Time travelers from a post-apocalyptic future try to stop a plague from happening.

 

Review:

A plague sweeps across the globe in 2015, killing off most of humanity, leaving a desperate few to try to fix the past and save the future. A German scientist named Katarina (Barbara Sukowa) lives in a fortified base in 2043 with some soldiers and a few ragtag and expendable guinea pigs who are willing to throw themselves into the past, courtesy of Katarina’s makeshift time travel device. One of the time travellers is Cole (Aaron Stanford), a weary but intrepid man with a one-track mind: To find the origin of the plague. Usually sent (or “splintered,” as it is called) to years in the past where he has little clues to go on, Cole meets a future CDC doctor named Cassandra Railly (Amanda Schull) who ends up believing his story (he can prove it when he shows her a paradox), and he gets splintered in and out of her life as the fateful day in 2015 comes closer. When all of his leads prove fruitless, he uncovers another one: An “army” of 12 monkeys may have something to do with the plague, which means he’ll need to integrate himself into the life of a possible “prime” target, an insane woman named Goines (Emily Hampshire, a highlight whenever she’s on screen), who seems very close to the fated events that will kill of most of humanity. With lots of back and forth time travel to years going back as far as World War II, Cole and his fellow time traveller Ramse (Kirk Acevedo) become enemies (and then later on become friends and allies again) when Ramse gets stuck in the past and becomes a figurehead for a sinister organization that will end up helping to create time travel. As the years pass, the future remains unchanged, and while Katarina is desperate to alter the course of history (mainly to save her daughter who she thinks died of the plague) there are cannibalistic scavengers and doomsday cults who want to break into her compound to ruin everything she’s worked for. Eventually, Railly becomes a time traveller herself and fights alongside Cole and Ramse, but things get even more complicated when she and Cole fall in love and set the stage of the ruination of time and space itself when they conceive a child who will be known as The Witness, a cult leader, a prophet of doom, and the harbinger of the end of all things.

 

Taking its core cues from the 1995 movie, the four-season (47 episodes) TV series 12 Monkeys gets extremely complicated and confusing with constant title cards that try to orient you what year it’s in, but for fans of the end of the world genre with time travel themes, it is incredibly sincere (sometimes to a fault with overly intense “acting”) and engaging, despite becoming outlandish and preposterous after awhile.

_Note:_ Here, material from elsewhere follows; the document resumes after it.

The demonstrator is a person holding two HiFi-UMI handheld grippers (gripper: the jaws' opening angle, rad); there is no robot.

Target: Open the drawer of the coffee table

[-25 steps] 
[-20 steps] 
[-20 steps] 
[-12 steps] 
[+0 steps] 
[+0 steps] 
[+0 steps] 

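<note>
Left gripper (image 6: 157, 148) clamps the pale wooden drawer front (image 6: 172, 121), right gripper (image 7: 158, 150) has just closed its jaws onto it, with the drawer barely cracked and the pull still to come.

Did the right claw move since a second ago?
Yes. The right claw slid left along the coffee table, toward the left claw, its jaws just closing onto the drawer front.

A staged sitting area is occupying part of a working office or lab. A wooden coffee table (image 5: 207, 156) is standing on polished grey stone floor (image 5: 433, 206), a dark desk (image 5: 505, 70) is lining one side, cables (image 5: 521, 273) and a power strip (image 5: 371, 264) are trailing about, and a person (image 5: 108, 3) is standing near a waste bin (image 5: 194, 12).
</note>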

The leads are well cast, and for fans of the original film, there are a few nods, including casting Madeleine Stowe in a role in the last episode of the second season, and a music cue in one episode taken directly from the film. Like all shows, though, it has some wasteful episodes that prolong the process of telling its story, and there’s only so many times that you can use the old, “this is the last jump we can make!” line until it becomes a head-slapper.

Mill Creek recently released a handsome and compact 8-disc set of the complete series of 12 Monkeys, and it’s affordably priced to own. Considering that Universal only mass-market produced the first two seasons on Blu-ray and DVD and relegated seasons 3 and 4 in expensive “on demand” disc sets, Mill Creek’s collection is the clear and obvious way to go. No special features are included.